Thursday, 17 February 2011

skating on the canal & brecht

Favourite thing yesterday: I left work to walk home at 7:30pm. I was walking along a lonely stretch of the canal and saw a man, gracefully, buoyantly, joyfully, skating backwards. He seemed so alive and there seemed to be such delight in his movements. His skating was like a dance but also purposeful; he had a backpack on and was probably skating home. It reminded me of how much I love the canal and would probably have, on my list of ten all-time favourite things, skating on the canal. There is the magical world of the canal on which you see all sorts of people: men and women commuting with briefcases and tailored coats; kids with their classes from school; visitors with awkward looking parkas; speed-skaters; families; and, until recently (I haven't seen them this year) a group of five or six nuns in flowing inky-blue outfits and habits skating all in row together. I also love the sound of skates on the ice. And I sometimes wonder if I love it so much because mom once told me that she wanted to be a figure skater when she was young. Can one inherit such things? A love of ice?

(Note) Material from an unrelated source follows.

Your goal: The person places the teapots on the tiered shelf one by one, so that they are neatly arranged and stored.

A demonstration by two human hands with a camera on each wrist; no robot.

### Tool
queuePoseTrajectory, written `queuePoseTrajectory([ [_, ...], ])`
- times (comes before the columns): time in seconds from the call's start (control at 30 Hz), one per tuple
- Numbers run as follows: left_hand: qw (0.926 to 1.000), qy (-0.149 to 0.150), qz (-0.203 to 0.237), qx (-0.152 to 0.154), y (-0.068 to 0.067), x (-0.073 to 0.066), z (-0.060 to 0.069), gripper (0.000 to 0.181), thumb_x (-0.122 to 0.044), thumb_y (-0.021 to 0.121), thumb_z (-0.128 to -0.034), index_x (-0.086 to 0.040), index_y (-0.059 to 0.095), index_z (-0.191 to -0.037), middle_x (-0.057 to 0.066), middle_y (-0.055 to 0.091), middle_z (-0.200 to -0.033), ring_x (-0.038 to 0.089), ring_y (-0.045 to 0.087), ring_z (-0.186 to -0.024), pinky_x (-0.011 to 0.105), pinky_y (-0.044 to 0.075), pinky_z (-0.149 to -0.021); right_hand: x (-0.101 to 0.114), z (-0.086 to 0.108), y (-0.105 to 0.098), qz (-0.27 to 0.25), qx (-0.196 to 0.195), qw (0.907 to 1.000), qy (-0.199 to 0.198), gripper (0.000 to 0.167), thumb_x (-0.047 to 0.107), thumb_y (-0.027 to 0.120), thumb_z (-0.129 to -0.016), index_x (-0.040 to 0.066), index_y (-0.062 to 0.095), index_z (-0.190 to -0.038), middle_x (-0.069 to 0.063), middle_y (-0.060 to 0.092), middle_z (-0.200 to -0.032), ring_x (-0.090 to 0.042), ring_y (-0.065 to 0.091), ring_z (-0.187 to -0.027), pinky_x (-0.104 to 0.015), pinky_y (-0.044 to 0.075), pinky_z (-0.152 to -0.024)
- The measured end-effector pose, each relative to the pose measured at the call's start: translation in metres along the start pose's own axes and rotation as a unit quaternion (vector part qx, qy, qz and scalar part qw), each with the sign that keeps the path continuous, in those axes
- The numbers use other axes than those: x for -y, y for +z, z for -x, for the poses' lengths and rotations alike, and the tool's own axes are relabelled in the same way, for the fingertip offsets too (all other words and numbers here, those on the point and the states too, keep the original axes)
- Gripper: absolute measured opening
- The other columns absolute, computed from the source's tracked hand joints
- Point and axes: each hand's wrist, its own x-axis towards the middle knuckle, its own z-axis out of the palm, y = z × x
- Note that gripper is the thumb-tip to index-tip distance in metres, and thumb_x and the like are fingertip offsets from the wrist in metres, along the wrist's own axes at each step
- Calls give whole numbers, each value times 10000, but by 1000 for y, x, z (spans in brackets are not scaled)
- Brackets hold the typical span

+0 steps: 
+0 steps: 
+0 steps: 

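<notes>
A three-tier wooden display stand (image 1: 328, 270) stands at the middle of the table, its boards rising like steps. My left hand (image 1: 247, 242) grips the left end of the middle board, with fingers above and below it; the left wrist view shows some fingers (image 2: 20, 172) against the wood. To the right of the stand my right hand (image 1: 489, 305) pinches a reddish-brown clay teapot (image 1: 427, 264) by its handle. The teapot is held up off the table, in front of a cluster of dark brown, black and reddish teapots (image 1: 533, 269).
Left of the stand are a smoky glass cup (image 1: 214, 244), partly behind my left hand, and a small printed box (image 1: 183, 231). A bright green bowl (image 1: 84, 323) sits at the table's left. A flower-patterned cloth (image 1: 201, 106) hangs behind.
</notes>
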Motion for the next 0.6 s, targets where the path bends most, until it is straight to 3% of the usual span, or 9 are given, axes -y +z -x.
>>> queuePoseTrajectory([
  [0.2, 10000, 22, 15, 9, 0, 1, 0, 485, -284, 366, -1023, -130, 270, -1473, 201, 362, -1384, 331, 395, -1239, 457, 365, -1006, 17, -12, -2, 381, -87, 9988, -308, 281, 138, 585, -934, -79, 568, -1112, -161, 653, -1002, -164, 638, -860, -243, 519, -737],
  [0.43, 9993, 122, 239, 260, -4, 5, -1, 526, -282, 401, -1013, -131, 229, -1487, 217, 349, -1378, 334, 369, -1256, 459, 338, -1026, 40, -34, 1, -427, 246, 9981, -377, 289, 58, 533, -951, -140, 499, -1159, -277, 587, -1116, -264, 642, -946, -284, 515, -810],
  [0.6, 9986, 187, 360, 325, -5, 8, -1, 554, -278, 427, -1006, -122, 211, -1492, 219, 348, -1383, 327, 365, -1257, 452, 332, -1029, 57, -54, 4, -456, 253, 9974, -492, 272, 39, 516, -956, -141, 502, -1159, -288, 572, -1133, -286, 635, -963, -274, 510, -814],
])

Okay, the next item is a real stretch. I thought I'd search the list to see if anyone mentions the canal and, remarkably, no one did. BUT one person did note a poem by Bertolt Brecht with the word "canalizing" in it and so I thought, close enough! Plus, it never hurts to include a poem. Here it is:

On the Critical Attitude


The critical attitude

Strikes many people as unfruitful

That is because they find the state

Impervious to their criticism

But what in this case is an unfruitful attitude

Is merely a feeble attitude. Give criticism arms

And states can be demolished by it.


Canalising a river

Grafting a fruit tree

Educating a person

Transforming a state

These are instances of fruitful criticism

And at the same time instances of art.